** Opening RAW DATA block **

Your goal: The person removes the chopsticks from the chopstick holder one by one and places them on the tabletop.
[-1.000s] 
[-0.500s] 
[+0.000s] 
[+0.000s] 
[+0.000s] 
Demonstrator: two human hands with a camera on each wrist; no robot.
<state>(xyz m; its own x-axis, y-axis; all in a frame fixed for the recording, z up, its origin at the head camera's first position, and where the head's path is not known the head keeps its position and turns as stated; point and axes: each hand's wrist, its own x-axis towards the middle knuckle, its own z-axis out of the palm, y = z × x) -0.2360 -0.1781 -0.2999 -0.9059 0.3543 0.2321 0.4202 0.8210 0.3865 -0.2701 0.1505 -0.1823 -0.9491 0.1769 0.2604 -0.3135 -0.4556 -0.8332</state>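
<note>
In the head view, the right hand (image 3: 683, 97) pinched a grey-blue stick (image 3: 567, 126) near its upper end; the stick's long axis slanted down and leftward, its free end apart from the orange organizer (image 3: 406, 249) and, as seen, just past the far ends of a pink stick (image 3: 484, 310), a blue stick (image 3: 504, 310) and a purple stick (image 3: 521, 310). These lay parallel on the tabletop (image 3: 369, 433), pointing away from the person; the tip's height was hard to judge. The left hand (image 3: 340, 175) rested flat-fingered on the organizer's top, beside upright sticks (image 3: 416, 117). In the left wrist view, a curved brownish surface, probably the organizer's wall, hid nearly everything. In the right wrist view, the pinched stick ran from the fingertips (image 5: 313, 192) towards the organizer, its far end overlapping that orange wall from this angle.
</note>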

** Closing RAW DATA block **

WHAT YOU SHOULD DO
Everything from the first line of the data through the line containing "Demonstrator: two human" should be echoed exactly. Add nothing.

RESPONSE BOX
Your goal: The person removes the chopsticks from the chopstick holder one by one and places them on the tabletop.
[-1.000s] 
[-0.500s] 
[+0.000s] 
[+0.000s] 
[+0.000s] 
Demonstrator: two human hands with a camera on each wrist; no robot.

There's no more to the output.